(PROBLEM DETAILS)
Output the line containing "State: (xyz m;", then every remaining line of the entries below, exactly as written and with no other text.
INFORMATION: Begin
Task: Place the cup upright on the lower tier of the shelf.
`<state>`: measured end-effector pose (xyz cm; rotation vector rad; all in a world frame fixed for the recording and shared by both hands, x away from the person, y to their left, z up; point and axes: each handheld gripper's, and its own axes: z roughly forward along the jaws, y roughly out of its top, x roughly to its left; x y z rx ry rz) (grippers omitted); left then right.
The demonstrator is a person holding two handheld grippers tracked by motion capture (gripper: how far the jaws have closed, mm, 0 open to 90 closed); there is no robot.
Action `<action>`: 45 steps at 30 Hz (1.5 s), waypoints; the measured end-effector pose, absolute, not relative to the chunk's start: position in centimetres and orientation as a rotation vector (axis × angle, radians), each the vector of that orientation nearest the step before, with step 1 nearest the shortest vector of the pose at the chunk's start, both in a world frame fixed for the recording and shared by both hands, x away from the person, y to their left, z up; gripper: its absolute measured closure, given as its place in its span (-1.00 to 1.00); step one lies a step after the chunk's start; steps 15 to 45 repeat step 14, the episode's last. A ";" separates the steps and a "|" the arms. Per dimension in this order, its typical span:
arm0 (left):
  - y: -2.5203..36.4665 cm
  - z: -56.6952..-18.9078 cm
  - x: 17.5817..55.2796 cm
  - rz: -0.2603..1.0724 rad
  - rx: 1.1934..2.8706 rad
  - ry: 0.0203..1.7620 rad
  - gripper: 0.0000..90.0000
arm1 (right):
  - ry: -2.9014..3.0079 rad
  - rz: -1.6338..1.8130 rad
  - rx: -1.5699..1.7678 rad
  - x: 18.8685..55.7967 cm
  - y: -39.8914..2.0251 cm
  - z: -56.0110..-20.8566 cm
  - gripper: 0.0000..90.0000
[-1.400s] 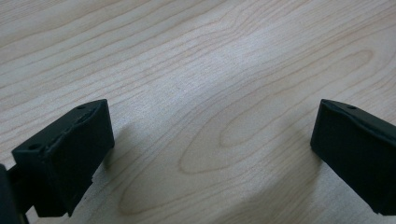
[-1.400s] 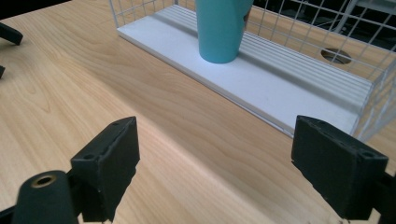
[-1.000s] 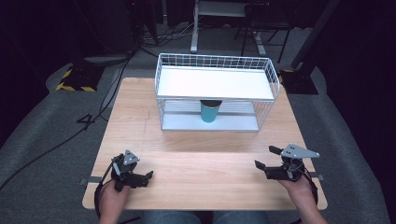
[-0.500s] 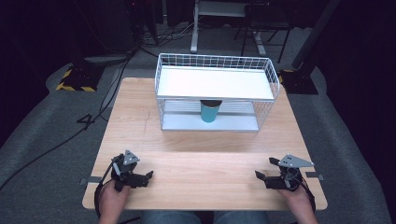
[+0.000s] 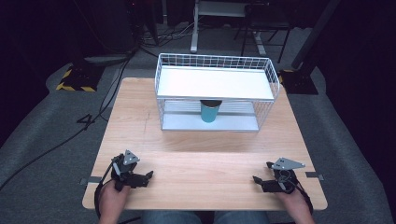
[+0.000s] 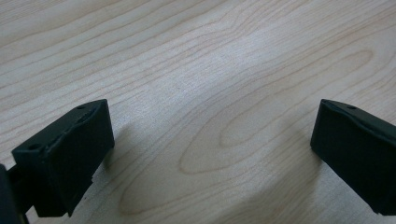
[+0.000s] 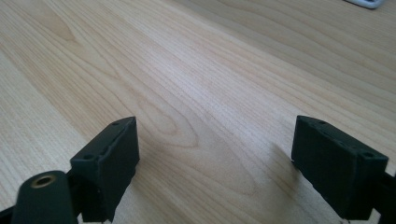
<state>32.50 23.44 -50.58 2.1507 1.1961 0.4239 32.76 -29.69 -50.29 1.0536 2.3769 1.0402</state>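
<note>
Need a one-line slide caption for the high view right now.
Both open grippers, left gripper and right gripper, rest near the table's front edge; teal cup stands inside the wire rack.

A wire rack point(image 5: 215, 93) stands on the far half of the counter point(image 5: 201, 154), about midway between its left and right edges. A cup point(image 5: 209, 111) stands upright on the rack's lower shelf, under the upper shelf, near the middle. The left gripper point(image 5: 140, 178) rests at the near left corner of the counter and the right gripper point(image 5: 264, 183) at the near right corner, well apart from each other and from the rack. Each gripper's fingers point(image 6: 65, 158) sit spread with bare counter between them, pointing inward. A person's hands come in from the near edge behind the grippers.
</note>
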 end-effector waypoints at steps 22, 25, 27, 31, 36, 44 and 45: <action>23.5 -50.6 32.5 0.427 2.153 1.195 -1.00 | 2.377 1.012 1.089 32.8 -29.7 -50.5 -0.83; 23.5 -50.6 32.5 0.427 2.153 1.195 -1.00 | 2.377 1.012 1.089 32.8 -29.7 -50.5 -0.83; 23.5 -50.6 32.5 0.427 2.153 1.195 -1.00 | 2.377 1.012 1.089 32.8 -29.7 -50.5 -0.83; 23.5 -50.6 32.5 0.427 2.153 1.195 -1.00 | 2.377 1.012 1.089 32.8 -29.7 -50.5 -0.83; 23.5 -50.6 32.5 0.427 2.153 1.195 -1.00 | 2.377 1.012 1.089 32.8 -29.7 -50.5 -0.83; 23.5 -50.6 32.5 0.427 2.153 1.195 -1.00 | 2.377 1.012 1.089 32.8 -29.7 -50.5 -0.83; 23.5 -50.6 32.5 0.427 2.153 1.195 -1.00 | 2.377 1.012 1.089 32.8 -29.7 -50.5 -0.83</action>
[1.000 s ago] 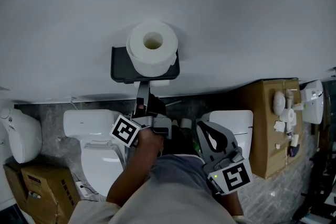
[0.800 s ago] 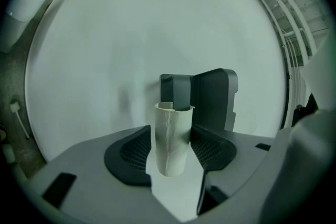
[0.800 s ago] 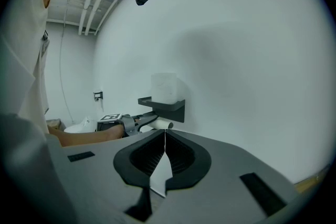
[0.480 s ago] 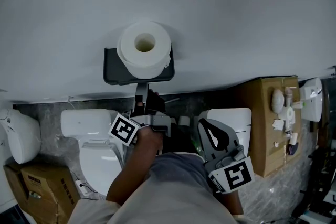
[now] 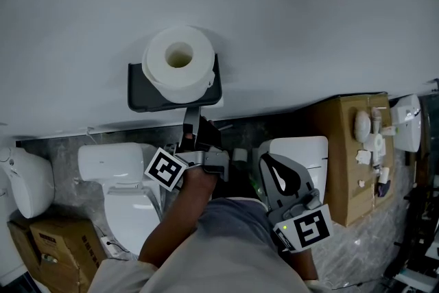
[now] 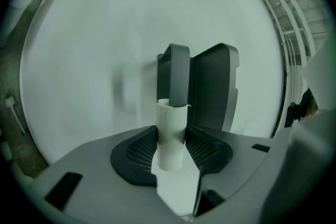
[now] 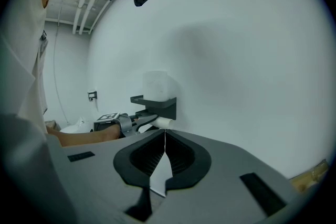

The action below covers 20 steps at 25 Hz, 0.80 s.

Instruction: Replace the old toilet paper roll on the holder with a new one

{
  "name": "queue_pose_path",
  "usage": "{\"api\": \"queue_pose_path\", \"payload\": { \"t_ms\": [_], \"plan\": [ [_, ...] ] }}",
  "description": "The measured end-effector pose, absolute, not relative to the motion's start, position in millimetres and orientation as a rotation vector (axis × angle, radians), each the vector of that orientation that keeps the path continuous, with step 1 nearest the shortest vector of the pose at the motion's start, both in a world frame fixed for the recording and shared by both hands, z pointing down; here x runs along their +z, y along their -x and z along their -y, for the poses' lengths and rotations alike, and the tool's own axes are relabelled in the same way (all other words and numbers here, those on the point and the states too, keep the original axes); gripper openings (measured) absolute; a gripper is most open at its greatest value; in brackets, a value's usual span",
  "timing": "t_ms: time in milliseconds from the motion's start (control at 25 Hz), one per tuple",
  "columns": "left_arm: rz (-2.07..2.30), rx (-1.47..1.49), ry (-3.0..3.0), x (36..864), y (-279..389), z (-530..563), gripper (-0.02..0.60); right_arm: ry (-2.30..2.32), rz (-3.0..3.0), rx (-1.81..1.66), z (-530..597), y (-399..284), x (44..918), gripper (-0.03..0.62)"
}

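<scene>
The left gripper (image 6: pixel 171 136) has its pads clamped on a bare cardboard tube (image 6: pixel 170 118), the jaws having just been closing onto it. The right gripper (image 7: pixel 164 139) is pressed together with nothing between its pads. Just past the tube's far end stands the dark wall holder (image 6: pixel 212 86), and in the head view a full toilet paper roll (image 5: pixel 180 62) sits on top of that holder, right above the left gripper's tips, while the right gripper hangs lower and further right, near a white toilet (image 5: pixel 302 147) and a cardboard box (image 5: pixel 343 154).
</scene>
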<state>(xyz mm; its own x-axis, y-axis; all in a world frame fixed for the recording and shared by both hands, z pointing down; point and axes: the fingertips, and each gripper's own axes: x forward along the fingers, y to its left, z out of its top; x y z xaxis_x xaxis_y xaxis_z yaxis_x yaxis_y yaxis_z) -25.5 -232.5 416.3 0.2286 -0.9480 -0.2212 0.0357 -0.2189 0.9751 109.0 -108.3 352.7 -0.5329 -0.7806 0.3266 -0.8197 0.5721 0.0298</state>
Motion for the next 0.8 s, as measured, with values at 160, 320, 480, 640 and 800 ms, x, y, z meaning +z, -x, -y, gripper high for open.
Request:
{"api": "queue_pose_path", "payload": {
  "t_ms": [160,320,480,640,800],
  "plan": [
    [0.888,-1.163,-1.486,415,9,232,0.173,-1.337,2.494,0.188,107,-116,352,0.017],
    [0.866,-1.135,-1.508,415,-9,231,0.173,-1.357,2.486,0.202,103,-126,353,0.017],
    [0.837,-1.116,-1.519,415,-23,233,0.173,-1.387,2.474,0.209,102,-133,353,0.017],
    [0.807,-1.091,-1.532,416,-36,233,0.173,-1.406,2.462,0.223,100,-136,354,0.017],
    [0.789,-1.061,-1.548,416,-54,230,0.173,-1.425,2.453,0.228,97,-145,353,0.017]
  ]
}}
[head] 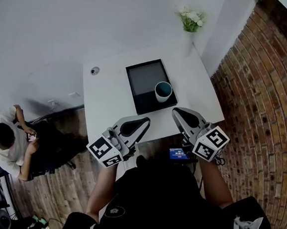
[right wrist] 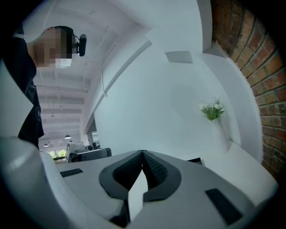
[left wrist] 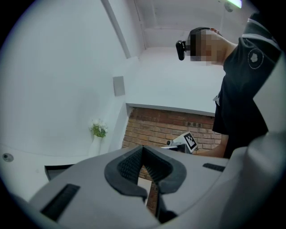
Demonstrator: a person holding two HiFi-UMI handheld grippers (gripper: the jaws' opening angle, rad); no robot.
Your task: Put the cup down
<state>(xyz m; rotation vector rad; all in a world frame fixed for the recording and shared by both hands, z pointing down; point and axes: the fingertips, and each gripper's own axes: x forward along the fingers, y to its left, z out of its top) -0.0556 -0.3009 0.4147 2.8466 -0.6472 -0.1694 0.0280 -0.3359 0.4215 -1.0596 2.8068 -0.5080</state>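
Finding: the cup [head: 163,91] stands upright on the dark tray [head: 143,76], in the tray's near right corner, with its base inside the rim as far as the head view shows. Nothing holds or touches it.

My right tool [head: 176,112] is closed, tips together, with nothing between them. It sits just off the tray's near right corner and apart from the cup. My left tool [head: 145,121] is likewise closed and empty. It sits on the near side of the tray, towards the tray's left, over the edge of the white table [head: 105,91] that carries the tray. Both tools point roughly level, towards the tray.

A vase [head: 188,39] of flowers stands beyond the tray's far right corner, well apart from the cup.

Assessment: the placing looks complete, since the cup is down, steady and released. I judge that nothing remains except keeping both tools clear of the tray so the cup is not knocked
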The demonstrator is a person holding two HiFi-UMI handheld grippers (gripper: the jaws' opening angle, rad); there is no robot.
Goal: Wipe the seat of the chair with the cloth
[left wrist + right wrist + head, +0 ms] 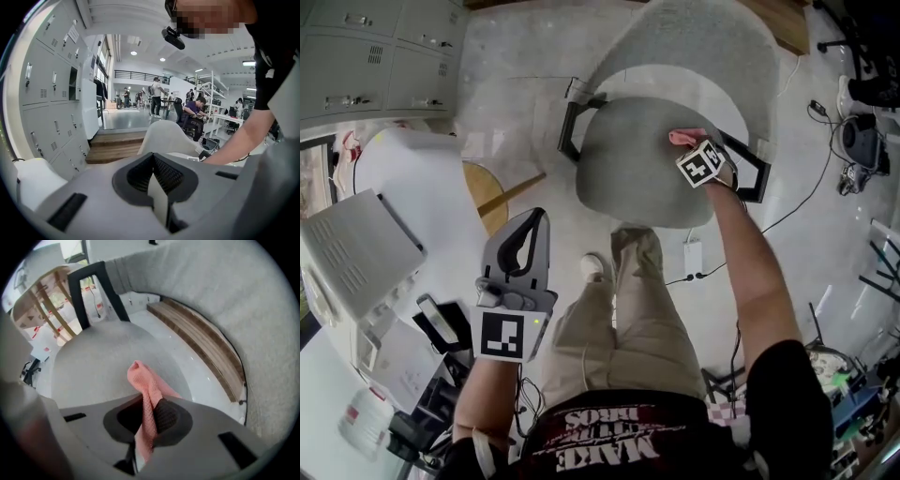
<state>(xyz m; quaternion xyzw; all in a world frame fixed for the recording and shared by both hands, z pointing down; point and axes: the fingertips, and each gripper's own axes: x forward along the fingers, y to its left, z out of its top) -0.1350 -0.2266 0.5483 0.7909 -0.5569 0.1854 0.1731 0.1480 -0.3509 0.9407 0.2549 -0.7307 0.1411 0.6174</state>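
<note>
Where the cloth is: the pink cloth (142, 380) is bunched over the right part of the grey seat (633, 178), near the black armrest (752, 169). Its free end pokes forward past the tips, and I can't tell whether it actually touches the upholstery.
Right tongs: the right tongs (147, 417) are pinching the cloth, with the fabric running down between the dark pads. They are held low over the seat.
Left tongs: the left tongs (529, 228) are pressed together with nothing between them. They hang beside the person's left thigh, above the floor and well apart from the chair.
Chair: it has a curved grey backrest (703, 47) and a black armrest on each side.
Person: stands at the seat's front edge with the right arm (750, 262) stretched out over it.
Nearby: grey lockers (366, 56).
</note>
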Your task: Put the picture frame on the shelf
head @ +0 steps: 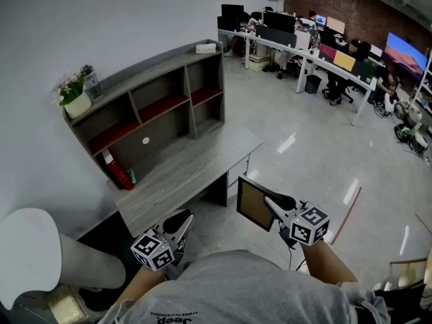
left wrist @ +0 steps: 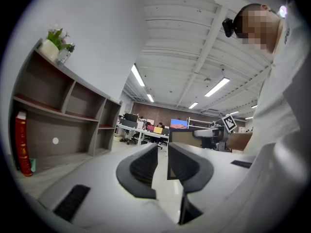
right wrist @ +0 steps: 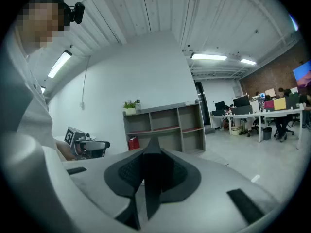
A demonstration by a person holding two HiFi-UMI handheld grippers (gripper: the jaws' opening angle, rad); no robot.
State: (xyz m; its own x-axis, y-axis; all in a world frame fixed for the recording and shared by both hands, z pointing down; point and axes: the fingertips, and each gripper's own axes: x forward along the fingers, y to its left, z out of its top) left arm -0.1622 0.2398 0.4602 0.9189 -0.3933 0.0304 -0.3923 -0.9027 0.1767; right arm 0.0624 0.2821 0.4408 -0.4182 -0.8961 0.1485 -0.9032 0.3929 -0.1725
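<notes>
**A:** Open office, pale glossy floor, and a grey desk [head: 182,174] with the shelf [head: 162,103] on it against the white wall. Where's the picture frame [head: 255,204]?

**B:** In the air off the desk's near corner, well apart from the shelf. The right gripper [head: 273,204] is clamped on its edge. In the right gripper view the frame [right wrist: 151,183] shows as a dark blade pinched between the pads.

**A:** And the left gripper [head: 181,223]?

**B:** Jaws slightly apart, nothing in them. It sits low beside the desk.

**A:** So which step?

**B:** The carry, I'd say. Next it needs lifting over the desk into a compartment.

**A:** Orientation?

**B:** It stands on edge, in line with the jaws, brown backing [left wrist: 187,136] facing the left gripper. I can't tell its long axis because the frame is foreshortened.
</notes>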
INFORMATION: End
(TASK RESULT)
State: (xyz m; its own x-axis, y-axis; all in a world frame fixed for the recording and shared by both hands, z pointing down; point and axes: the fingertips, and each gripper's own axes: x forward along the fingers, y to its left, z out of its top) left arm -0.1622 0.2398 0.4602 0.9189 -0.3933 0.0304 -0.3923 -0.9027 0.1767; right arm 0.0624 0.2821 0.4408 -0.4182 -0.8961 0.1485 -0.9032 0.3929 -0.1725
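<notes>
**A:** Open office, pale glossy floor, and a grey desk [head: 182,174] with the shelf [head: 162,103] on it against the white wall. Where's the picture frame [head: 255,204]?

**B:** In the air off the desk's near corner, well apart from the shelf. The right gripper [head: 273,204] is clamped on its edge. In the right gripper view the frame [right wrist: 151,183] shows as a dark blade pinched between the pads.

**A:** And the left gripper [head: 181,223]?

**B:** Jaws slightly apart, nothing in them. It sits low beside the desk.

**A:** So which step?

**B:** The carry, I'd say. Next it needs lifting over the desk into a compartment.

**A:** Orientation?

**B:** It stands on edge, in line with the jaws, brown backing [left wrist: 187,136] facing the left gripper. I can't tell its long axis because the frame is foreshortened.
</notes>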

No more work remains for this exercise.